- Problem statement
Please output the listing exactly as it stands, but omit any images.
== Recorded information ==
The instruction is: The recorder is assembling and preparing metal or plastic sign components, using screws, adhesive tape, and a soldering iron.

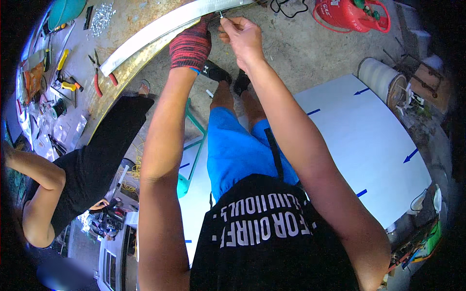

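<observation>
A long, curved white metal strip [160, 36] arcs along the edge of the workbench at the top. My left hand [191, 47], in a red and black knitted glove, grips the strip's near edge; its fingertips are partly hidden. Just right of it, my bare right hand [246, 42] pinches a small, thin metal pin [221, 14] between thumb and fingers. The pin stands at the strip's near edge, and its kind is too small to make out.
Red-handled pliers [98, 80], a pile of small metal pieces [102, 18] and yellow-handled tools [63, 59] lie on the workbench [131, 14]. A red gas cylinder [352, 14] stands far right. Another person in black [92, 169] is at left. Behind me lies a large white sheet [359, 145].
</observation>
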Available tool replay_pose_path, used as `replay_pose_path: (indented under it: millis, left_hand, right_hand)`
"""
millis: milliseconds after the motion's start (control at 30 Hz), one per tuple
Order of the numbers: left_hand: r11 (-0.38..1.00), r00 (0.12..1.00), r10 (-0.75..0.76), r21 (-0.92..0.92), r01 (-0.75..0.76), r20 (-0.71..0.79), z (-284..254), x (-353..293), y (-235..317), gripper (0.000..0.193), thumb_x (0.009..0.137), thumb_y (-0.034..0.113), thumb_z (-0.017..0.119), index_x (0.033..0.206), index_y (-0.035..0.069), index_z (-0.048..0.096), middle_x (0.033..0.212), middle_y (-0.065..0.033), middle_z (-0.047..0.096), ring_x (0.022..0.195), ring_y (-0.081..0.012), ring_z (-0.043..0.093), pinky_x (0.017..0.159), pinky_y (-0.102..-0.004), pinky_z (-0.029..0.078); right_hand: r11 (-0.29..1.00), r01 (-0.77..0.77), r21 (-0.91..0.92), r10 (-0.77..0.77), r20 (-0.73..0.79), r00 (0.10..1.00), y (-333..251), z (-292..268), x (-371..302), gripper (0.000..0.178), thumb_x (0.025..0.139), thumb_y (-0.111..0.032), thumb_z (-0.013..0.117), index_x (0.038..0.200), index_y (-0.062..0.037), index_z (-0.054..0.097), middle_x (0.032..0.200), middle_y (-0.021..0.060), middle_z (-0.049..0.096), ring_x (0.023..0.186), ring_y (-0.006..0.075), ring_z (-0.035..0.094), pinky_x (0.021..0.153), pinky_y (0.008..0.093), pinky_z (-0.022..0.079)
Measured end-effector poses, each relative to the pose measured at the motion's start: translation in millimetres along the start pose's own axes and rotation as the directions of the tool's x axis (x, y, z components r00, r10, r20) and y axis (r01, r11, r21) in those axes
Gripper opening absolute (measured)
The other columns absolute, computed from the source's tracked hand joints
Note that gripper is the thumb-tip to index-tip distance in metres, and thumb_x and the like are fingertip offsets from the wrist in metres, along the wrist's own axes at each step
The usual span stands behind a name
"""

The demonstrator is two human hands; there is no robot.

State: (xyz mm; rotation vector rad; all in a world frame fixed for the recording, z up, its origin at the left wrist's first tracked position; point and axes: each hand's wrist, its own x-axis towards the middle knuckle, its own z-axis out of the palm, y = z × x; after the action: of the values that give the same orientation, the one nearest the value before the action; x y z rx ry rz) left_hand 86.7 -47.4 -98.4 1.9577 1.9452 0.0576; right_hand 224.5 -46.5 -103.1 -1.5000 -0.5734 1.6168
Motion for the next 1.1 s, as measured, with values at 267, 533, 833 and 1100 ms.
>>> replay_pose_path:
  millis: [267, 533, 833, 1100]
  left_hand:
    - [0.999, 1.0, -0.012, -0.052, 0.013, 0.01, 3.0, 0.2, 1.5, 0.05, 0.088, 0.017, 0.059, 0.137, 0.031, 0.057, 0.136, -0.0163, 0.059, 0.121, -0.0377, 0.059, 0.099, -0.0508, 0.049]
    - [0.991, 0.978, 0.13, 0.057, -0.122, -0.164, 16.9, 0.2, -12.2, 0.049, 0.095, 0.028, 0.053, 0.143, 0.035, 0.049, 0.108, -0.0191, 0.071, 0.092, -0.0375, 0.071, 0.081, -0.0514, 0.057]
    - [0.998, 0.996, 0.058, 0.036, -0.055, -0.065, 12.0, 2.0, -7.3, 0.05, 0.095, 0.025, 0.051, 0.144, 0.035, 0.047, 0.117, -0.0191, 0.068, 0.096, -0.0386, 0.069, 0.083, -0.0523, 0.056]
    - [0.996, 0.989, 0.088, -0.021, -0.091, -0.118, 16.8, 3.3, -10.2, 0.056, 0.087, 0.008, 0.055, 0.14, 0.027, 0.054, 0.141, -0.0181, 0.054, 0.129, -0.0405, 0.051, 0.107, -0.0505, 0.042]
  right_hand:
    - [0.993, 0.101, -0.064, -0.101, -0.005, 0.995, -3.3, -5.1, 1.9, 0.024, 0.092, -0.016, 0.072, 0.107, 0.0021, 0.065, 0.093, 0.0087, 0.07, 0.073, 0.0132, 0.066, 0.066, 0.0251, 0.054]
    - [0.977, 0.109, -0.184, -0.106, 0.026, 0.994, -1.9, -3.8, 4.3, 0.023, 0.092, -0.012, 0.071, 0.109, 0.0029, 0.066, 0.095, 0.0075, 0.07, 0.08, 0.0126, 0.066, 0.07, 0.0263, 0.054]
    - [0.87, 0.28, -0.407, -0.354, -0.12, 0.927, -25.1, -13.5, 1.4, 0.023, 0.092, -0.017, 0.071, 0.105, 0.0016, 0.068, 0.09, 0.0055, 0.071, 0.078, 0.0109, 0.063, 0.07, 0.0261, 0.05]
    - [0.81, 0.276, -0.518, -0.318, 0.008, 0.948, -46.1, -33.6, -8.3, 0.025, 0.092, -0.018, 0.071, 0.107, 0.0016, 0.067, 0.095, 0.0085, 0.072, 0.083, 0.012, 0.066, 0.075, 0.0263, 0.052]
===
- Answer to the exercise
The instruction is: The recorder is assembling and preparing metal or plastic sign components, using screws, adhesive tape, and a soldering iron.


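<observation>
A long, curved white metal strip [160, 36] arcs along the edge of the workbench at the top. My left hand [191, 47], in a red and black knitted glove, grips the strip's near edge; its fingertips are partly hidden. Just right of it, my bare right hand [246, 42] pinches a small, thin metal pin [221, 14] between thumb and fingers. The pin stands at the strip's near edge, and its kind is too small to make out.
Red-handled pliers [98, 80], a pile of small metal pieces [102, 18] and yellow-handled tools [63, 59] lie on the workbench [131, 14]. A red gas cylinder [352, 14] stands far right. Another person in black [92, 169] is at left. Behind me lies a large white sheet [359, 145].
</observation>
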Available tool replay_pose_path, used as `replay_pose_path: (indented under it: millis, left_hand, right_hand)`
"""
millis: milliseconds after the motion's start (control at 30 Hz), one per tuple
Order of the numbers: left_hand: r11 (-0.38..1.00), r00 (0.12..1.00), r10 (-0.75..0.76), r21 (-0.92..0.92), r01 (-0.75..0.76), r20 (-0.71..0.79), z (-284..254), x (-353..293), y (-235..317), gripper (0.000..0.193), thumb_x (0.009..0.137), thumb_y (-0.034..0.113), thumb_z (-0.017..0.119), index_x (0.033..0.206), index_y (-0.035..0.069), index_z (-0.048..0.096), middle_x (0.033..0.212), middle_y (-0.065..0.033), middle_z (-0.047..0.096), ring_x (0.022..0.195), ring_y (-0.081..0.012), ring_z (-0.043..0.093), pinky_x (0.017..0.159), pinky_y (-0.102..-0.004), pinky_z (-0.029..0.078); right_hand: r11 (-0.29..1.00), r01 (-0.77..0.77), r21 (-0.91..0.92), r10 (-0.77..0.77), r20 (-0.73..0.79), r00 (0.10..1.00), y (-333..251), z (-292..268), x (-371..302), gripper (0.000..0.178), thumb_x (0.025..0.139), thumb_y (-0.111..0.032), thumb_z (-0.013..0.117), index_x (0.038..0.200), index_y (-0.062..0.037), index_z (-0.054..0.097), middle_x (0.032..0.200), middle_y (-0.021..0.060), middle_z (-0.049..0.096), ring_x (0.023..0.186), ring_y (-0.006..0.075), ring_z (-0.035..0.094), pinky_x (0.021..0.153), pinky_y (0.008..0.093), pinky_z (-0.022..0.079)
Measured end-effector poses, each relative to the pose measured at the motion's start: translation in millimetres along the start pose's own axes and rotation as the directions of the tool's x axis (x, y, z components r00, r10, r20) and y axis (r01, r11, r21) in those axes
Gripper opening absolute (measured)
The other columns absolute, computed from the source's tracked hand joints
Note that gripper is the thumb-tip to index-tip distance in metres, and thumb_x and the like are fingertip offsets from the wrist in metres, along the wrist's own axes at each step
The usual span stands behind a name
"""

The demonstrator is two human hands; there is no robot.

State: (xyz mm; rotation vector rad; all in a world frame fixed for the recording, z up, its origin at the left wrist's first tracked position; point and axes: each hand's wrist, its own x-axis towards the middle knuckle, its own z-axis out of the palm, y = z × x; after the action: of the values that give the same orientation, the one nearest the value before the action; x y z rx ry rz) left_hand 86.7 -47.4 -98.4 1.9577 1.9452 0.0576; right_hand 224.5 -46.5 -103.1 -1.5000 -0.5734 1.6168
Motion for the next 1.1 s, as measured, with values at 267, 533, 833 and 1100 ms.
>>> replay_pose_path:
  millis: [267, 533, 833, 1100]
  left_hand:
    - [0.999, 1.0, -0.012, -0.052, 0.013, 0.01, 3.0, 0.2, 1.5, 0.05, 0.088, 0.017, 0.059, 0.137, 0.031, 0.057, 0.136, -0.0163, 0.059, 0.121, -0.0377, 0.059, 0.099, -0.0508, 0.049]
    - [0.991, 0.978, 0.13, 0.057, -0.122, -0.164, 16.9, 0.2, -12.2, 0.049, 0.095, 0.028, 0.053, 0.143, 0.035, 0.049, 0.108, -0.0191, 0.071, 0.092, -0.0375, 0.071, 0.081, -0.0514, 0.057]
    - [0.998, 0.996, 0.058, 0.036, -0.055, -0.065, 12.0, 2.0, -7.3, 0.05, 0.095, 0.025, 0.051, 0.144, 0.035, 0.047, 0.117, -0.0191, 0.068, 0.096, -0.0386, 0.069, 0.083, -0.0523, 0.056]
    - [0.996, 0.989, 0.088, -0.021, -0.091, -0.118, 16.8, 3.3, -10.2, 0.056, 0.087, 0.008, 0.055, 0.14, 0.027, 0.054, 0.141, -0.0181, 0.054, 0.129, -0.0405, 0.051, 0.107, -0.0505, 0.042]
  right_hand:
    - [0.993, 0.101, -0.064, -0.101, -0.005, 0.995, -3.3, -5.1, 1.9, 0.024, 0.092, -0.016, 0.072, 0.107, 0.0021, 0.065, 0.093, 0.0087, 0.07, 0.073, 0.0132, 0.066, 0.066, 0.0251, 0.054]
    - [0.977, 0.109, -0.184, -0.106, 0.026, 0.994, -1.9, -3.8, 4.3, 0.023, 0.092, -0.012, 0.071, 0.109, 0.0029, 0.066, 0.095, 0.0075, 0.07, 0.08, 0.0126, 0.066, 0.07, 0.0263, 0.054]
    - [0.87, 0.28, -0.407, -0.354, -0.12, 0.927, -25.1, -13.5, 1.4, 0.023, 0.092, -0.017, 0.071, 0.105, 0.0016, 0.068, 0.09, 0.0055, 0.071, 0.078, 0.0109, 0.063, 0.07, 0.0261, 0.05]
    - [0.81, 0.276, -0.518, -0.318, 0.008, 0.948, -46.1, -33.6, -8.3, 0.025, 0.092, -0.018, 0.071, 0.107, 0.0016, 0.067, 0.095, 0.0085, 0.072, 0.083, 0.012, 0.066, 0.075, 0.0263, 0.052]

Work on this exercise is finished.